Still exhausted, Jane chuckles and says, “Second bell I’ve rung this week.”
She grabs the cord and pulls twice, letting out a yell as the bell swings.
It was the perfect surprise ending for this breast cancer survivor.
“The bell at the end. I did not know there would be a bell at the end. I just rang a bell six days ago on Monday, finishing my radiation treatment and then I got to finish a marathon and ring a bell.”
She’s still shaking her head in disbelief as a massive medal is placed around her neck. A few minutes later, she’s reunited with her friends. There are hugs and there are tears but there are also smiles and words of encouragement, especially to Candy.
“We’re gonna beat our next challenge, too”, Jane whispers in her ear. Candy is currently battling Stage 4 breast cancer.
“She’s helped me. She really has. Her diagnosis prompted me not to procrastinate on going to the doctor,” Jane says afterwards. “Seeing her at the finish line, knowing we both have this other battle that we’re doing was indescribable. And I told her we’re both going to beat this next battle too. We’re gonna make it.”

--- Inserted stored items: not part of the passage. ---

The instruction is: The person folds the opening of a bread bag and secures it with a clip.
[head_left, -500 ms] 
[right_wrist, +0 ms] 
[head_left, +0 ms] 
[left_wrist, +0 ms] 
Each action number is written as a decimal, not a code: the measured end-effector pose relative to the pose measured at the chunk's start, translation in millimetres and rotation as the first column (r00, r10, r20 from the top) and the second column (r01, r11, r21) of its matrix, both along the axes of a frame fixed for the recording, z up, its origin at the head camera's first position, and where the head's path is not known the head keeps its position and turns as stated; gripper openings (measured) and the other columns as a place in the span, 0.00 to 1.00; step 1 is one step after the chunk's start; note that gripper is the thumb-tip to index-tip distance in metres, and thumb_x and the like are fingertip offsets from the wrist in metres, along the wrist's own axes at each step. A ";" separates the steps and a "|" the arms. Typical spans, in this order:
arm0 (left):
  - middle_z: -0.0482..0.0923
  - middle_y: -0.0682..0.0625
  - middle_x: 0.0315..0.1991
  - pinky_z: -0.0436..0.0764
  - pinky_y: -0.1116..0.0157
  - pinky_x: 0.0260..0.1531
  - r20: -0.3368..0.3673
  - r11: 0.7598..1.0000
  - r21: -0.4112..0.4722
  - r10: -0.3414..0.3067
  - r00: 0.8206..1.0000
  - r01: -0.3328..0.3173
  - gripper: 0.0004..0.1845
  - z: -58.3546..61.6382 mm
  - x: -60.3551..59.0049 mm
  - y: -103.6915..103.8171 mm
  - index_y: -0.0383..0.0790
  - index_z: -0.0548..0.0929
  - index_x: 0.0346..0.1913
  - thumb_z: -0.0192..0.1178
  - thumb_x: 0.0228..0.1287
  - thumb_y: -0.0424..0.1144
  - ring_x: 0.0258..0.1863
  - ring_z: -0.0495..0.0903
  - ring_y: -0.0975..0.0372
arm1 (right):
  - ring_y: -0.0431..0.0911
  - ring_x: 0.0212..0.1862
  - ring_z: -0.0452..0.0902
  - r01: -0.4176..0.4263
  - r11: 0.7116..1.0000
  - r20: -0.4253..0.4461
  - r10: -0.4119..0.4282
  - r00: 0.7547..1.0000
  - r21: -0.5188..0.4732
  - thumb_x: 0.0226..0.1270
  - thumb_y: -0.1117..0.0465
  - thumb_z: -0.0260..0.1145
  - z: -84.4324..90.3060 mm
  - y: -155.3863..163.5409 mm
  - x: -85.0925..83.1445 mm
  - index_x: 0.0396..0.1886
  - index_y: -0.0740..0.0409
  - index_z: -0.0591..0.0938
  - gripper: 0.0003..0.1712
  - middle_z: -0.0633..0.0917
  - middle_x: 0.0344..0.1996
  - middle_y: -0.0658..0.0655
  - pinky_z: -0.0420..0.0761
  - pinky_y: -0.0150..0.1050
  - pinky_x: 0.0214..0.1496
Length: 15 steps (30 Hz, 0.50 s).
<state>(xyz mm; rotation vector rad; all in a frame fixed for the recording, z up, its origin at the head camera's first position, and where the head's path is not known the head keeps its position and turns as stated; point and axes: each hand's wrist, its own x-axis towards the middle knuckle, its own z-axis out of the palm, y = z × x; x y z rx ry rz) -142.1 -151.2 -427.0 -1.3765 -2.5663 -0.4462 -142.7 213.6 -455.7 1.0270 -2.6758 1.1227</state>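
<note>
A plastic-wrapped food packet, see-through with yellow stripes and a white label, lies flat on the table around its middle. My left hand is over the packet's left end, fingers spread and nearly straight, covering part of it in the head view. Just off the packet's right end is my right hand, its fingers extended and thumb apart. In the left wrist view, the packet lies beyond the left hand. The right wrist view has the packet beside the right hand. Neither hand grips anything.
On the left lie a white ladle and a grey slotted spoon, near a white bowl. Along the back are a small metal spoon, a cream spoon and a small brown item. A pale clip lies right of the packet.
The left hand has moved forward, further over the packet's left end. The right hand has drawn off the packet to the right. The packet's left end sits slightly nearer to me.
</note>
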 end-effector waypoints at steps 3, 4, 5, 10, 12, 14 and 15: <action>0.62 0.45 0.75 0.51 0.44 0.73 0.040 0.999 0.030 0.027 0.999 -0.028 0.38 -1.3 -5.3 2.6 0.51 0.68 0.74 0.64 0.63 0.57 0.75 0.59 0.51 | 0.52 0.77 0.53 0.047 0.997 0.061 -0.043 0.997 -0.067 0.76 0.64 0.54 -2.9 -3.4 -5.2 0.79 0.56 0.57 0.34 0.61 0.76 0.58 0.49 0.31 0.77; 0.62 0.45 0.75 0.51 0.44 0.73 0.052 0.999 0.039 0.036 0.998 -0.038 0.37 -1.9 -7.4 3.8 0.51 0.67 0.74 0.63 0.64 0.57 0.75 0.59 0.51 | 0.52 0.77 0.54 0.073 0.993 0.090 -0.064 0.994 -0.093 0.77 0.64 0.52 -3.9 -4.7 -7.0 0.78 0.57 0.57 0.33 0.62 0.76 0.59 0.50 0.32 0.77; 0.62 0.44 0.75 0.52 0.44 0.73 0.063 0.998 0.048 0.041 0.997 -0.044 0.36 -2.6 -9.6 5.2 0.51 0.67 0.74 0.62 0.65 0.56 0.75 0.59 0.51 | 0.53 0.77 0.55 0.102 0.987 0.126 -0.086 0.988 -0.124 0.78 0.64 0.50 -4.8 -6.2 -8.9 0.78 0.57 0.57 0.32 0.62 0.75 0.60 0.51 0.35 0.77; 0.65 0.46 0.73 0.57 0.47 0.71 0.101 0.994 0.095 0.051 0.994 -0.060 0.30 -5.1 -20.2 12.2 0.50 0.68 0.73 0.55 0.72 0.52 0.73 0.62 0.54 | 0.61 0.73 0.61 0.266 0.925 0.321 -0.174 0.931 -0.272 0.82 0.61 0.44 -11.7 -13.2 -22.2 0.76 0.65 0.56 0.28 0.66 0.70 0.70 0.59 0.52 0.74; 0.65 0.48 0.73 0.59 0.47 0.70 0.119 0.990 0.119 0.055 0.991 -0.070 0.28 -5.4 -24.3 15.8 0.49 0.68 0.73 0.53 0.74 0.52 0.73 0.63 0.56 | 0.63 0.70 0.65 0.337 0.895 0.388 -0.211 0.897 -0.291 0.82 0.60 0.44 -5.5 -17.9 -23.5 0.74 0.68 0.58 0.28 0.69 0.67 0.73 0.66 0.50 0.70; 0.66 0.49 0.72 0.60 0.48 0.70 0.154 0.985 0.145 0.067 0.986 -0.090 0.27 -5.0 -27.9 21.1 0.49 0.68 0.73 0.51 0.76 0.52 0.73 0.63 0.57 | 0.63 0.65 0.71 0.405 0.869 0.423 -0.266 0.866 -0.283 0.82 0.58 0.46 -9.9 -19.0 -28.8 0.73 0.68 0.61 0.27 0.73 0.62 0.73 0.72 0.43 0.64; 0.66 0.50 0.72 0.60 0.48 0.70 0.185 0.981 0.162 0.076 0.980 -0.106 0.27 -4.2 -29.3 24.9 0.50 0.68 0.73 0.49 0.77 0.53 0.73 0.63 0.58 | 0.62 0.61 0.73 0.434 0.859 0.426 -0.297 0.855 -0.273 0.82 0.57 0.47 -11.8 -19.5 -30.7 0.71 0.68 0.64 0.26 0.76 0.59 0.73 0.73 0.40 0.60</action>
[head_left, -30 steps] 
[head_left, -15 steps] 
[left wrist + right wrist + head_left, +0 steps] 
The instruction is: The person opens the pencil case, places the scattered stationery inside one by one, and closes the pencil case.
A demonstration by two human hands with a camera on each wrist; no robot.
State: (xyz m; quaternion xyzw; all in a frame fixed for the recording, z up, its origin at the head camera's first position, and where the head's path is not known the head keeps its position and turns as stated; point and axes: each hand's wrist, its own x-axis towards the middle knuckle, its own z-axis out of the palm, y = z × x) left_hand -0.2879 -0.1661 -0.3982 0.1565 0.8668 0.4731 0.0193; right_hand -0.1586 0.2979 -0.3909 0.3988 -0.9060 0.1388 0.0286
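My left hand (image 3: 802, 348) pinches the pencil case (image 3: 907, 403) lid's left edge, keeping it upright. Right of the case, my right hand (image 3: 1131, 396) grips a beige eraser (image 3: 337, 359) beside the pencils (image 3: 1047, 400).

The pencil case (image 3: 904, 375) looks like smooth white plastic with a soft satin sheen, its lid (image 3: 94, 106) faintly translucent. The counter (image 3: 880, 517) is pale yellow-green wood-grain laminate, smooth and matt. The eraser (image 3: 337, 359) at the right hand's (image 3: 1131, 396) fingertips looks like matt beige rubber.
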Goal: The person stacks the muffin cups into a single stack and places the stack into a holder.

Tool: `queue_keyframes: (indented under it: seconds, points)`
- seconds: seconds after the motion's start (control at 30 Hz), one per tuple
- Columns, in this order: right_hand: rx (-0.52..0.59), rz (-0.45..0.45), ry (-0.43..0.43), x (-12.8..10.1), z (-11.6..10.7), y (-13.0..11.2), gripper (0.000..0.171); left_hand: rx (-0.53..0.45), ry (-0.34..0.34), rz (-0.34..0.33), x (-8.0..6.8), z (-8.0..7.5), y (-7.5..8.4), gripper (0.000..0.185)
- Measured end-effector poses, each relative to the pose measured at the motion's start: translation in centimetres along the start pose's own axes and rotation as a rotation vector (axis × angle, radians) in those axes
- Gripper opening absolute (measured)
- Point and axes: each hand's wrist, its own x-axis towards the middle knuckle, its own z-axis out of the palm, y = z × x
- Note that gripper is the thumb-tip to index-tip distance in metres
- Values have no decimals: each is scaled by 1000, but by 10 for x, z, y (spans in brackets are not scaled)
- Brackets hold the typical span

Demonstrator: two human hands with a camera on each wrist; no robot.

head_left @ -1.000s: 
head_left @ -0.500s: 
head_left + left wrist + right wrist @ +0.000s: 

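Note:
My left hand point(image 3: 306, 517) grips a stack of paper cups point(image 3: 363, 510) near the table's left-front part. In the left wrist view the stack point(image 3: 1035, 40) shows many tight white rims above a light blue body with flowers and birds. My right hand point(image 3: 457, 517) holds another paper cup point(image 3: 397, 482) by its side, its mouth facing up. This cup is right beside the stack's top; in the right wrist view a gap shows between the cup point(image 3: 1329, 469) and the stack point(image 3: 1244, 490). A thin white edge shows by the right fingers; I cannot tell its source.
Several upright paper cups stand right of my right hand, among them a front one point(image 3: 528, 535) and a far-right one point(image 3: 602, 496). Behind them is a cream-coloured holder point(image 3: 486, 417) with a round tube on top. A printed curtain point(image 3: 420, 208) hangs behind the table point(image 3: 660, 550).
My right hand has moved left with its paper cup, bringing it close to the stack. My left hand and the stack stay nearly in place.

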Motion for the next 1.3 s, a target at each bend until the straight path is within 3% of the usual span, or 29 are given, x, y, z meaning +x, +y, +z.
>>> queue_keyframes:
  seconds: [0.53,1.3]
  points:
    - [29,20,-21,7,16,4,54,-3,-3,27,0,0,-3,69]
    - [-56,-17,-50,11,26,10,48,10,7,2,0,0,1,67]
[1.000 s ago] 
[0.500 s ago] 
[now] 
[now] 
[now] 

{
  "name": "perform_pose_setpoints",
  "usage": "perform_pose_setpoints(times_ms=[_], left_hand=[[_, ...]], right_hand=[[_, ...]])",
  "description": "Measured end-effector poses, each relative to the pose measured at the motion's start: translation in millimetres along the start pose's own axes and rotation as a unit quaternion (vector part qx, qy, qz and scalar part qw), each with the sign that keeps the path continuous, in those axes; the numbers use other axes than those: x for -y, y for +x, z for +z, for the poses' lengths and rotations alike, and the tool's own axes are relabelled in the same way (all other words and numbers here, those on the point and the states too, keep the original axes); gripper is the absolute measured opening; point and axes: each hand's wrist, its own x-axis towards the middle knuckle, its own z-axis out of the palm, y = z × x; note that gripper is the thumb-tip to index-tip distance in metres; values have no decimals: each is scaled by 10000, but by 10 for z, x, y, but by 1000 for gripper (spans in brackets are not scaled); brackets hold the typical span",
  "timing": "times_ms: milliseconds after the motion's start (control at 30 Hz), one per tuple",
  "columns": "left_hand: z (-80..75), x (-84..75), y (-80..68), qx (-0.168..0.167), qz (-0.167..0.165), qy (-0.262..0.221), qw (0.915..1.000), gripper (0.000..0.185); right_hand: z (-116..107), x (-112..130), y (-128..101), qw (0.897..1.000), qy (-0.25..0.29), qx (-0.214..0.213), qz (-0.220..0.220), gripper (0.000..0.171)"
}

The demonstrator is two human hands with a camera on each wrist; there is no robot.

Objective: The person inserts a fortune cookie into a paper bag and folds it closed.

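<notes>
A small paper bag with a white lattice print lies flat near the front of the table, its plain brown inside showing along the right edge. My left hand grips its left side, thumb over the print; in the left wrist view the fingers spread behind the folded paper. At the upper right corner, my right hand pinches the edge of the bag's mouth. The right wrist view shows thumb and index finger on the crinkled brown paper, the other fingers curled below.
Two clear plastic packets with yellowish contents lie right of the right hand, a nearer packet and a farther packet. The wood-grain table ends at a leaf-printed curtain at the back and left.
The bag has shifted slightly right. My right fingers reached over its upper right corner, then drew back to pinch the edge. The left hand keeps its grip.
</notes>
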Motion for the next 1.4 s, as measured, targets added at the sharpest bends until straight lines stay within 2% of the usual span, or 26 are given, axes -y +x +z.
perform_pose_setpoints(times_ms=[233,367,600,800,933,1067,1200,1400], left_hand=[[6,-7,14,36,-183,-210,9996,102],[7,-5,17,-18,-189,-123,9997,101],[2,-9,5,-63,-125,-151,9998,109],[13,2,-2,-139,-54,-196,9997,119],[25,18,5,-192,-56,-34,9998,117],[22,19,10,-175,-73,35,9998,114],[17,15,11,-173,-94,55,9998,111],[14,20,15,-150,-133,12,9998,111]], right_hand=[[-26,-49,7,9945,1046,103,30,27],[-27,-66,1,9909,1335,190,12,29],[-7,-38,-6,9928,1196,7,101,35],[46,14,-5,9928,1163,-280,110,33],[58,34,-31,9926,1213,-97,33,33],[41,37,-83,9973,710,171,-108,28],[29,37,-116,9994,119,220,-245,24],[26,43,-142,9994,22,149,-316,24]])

This homecoming is a long-time coming and the group of friends stick around to chat and catch up. Jane is wrapped up in a jacket, sipping on a bottle of chocolate milk. As one of her friends start to tell an old high school story, Jane lets out a laugh, that same full-faced smile stretching across her face.
After returning home to Colorado, Jane got right back to training. Her calendar has a race penciled in nearly every weekend this summer and this Sunday, she’ll compete in the Colfax Urban 10-Miler.